__EXERCISE__
Write out, word for word, only the data from its first line to the line containing "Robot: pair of".

** DATA SHOWN follows **

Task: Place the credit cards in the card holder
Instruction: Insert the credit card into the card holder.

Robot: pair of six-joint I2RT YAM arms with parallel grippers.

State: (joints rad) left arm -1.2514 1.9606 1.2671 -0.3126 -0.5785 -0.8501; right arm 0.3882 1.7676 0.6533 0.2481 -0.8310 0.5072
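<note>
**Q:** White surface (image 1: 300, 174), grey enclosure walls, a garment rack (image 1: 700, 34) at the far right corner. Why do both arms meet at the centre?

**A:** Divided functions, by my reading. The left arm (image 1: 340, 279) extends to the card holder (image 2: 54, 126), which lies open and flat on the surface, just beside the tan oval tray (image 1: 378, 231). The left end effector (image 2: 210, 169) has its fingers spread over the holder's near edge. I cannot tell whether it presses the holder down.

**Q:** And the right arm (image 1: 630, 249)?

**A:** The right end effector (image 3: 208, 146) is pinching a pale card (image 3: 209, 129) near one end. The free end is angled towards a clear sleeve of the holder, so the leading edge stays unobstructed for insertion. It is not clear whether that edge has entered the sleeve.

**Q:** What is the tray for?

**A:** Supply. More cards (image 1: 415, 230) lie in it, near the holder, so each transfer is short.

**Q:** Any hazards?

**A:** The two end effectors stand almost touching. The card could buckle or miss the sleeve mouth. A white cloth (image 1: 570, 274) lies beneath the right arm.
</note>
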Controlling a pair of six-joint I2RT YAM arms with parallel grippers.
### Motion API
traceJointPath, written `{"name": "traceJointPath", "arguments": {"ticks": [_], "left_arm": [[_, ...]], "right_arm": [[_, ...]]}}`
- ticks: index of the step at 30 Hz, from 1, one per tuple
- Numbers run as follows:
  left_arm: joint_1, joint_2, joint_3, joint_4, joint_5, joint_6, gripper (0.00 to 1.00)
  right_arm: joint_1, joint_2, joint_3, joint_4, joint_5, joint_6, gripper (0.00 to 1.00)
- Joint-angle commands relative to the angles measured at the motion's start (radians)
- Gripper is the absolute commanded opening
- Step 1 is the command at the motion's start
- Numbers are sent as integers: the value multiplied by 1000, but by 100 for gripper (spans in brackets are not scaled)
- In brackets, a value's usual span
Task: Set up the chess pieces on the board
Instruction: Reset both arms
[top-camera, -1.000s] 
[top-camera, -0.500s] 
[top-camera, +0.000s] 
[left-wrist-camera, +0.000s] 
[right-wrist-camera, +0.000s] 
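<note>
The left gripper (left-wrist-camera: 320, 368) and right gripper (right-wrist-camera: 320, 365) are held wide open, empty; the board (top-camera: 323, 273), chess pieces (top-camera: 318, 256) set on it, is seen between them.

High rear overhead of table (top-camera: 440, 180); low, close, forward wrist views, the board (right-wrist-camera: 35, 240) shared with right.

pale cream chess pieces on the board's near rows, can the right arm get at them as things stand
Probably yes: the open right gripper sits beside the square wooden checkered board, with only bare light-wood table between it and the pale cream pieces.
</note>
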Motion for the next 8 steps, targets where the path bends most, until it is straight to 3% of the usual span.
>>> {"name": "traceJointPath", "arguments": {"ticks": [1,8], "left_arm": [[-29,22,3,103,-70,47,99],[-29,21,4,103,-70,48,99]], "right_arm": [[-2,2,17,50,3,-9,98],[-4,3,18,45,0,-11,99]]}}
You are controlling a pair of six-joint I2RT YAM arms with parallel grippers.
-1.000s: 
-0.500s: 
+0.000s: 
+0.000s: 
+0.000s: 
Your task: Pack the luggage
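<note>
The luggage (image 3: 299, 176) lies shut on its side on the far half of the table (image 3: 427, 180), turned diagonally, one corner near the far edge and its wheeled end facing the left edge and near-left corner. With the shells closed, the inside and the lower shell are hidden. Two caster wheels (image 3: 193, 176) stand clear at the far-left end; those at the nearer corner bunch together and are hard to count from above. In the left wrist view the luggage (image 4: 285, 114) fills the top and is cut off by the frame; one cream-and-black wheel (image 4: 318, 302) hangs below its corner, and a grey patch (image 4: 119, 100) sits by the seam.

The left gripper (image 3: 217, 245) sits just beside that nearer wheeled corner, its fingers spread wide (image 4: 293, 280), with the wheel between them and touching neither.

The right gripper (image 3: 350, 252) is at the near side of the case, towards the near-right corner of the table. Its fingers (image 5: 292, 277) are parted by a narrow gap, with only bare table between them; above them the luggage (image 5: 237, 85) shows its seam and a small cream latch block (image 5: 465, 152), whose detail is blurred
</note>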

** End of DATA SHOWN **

__RESPONSE TO THIS TASK__
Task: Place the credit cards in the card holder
Instruction: Insert the credit card into the card holder.

Robot: pair of six-joint I2RT YAM arms with parallel grippers.

This brings the exercise to completion.